What made the Israelites different from their neighbors, religiously speaking, was their belief that only Yahweh, and not any of the other gods (heavenly bodies included), was worthy of their worship. To use the technical language, the Israelites were not monotheists in the strict sense of the word, but monolatrists: they worshiped one God, but believed in the existence of many gods.*
All of which is to say, when it came to worshiping something, the ancient Israelites had options. I don’t mean in some poetic way, as when preachers today speak about the “false god” of money or poli
tics. The Israelites of long ago believed that other gods really, actually existed and that these real, actual gods could do real, actual things to them—like withhold rain, give victory to the enemy, or send a plague of locusts.

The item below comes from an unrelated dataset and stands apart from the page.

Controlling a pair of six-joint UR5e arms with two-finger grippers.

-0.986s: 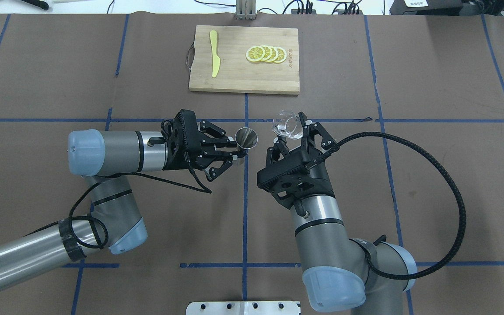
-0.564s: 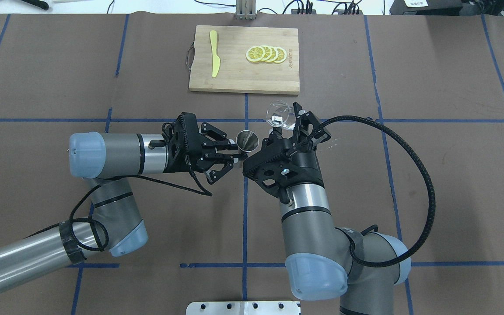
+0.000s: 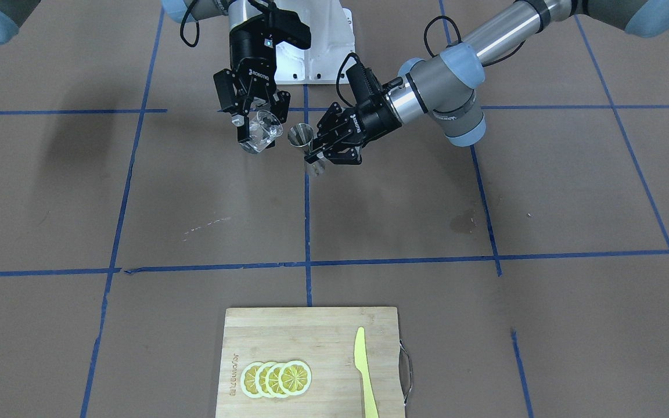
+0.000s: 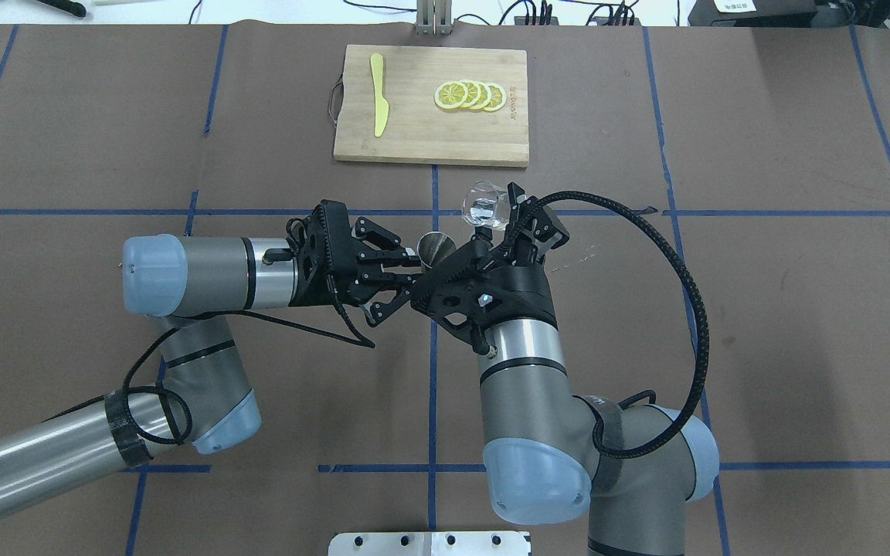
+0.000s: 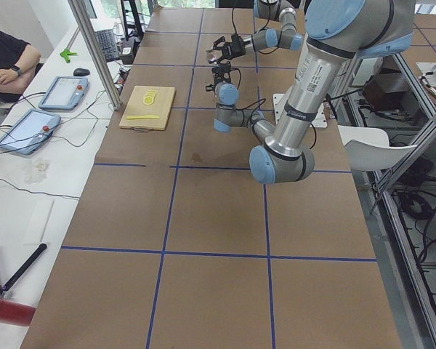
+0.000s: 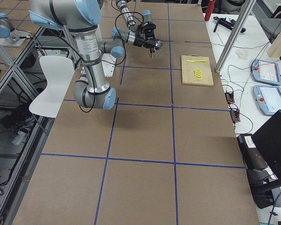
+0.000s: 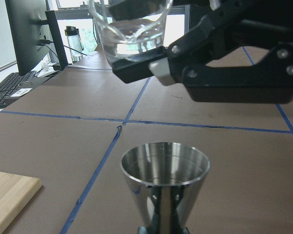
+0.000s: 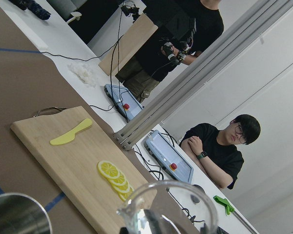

I can understand how odd this “one God among many gods” idea may sound, but it’s the Bible itself that drove the idea home for me—one story in particular, truly one of the stranger and more unnerving passages in all of the Old Testament, a story that might get a lot more attention, were it not buried in the middle of a rather long and tedious section of the Old Testament that recounts the five-hundred-year line of Israel’s kings.
Looking at that story and others like it may put us in a weird place for a few moments, but it will drive home a central point about how the Bible works.
Chapter 7
Imagining and Reimagining God
You Mean to Tell Me That Actually Worked?
Around the year 850 BCE, almost one hundred years after Israel split into the northern and southern kingdoms, King Mesha of Moab rebelled against the north. Moab was one of Israel’s eastern neighbors, on the other side of the Jordan River, and had been under the thumb of the north for about a century. The northern king, Jehoram, understandably couldn’t let this go, so he mustered his troops and, along with the help of the king of the southern kingdom, Jehoshaphat (as in “jumpin’ Jehoshaphat”), and an unnamed king of nearby Edom, went to put Mesha in his place.
The story, told in 2 Kings 3, may sound as interesting as watching plaque form on your teeth, and for the most part it is—until we get to the end of the story. The outnumbered Moabites were pinned inside a walled city. Out of conventional options, Mesha did what any of us would have done in his position: he sacrificed to his god his firstborn son on the city wall.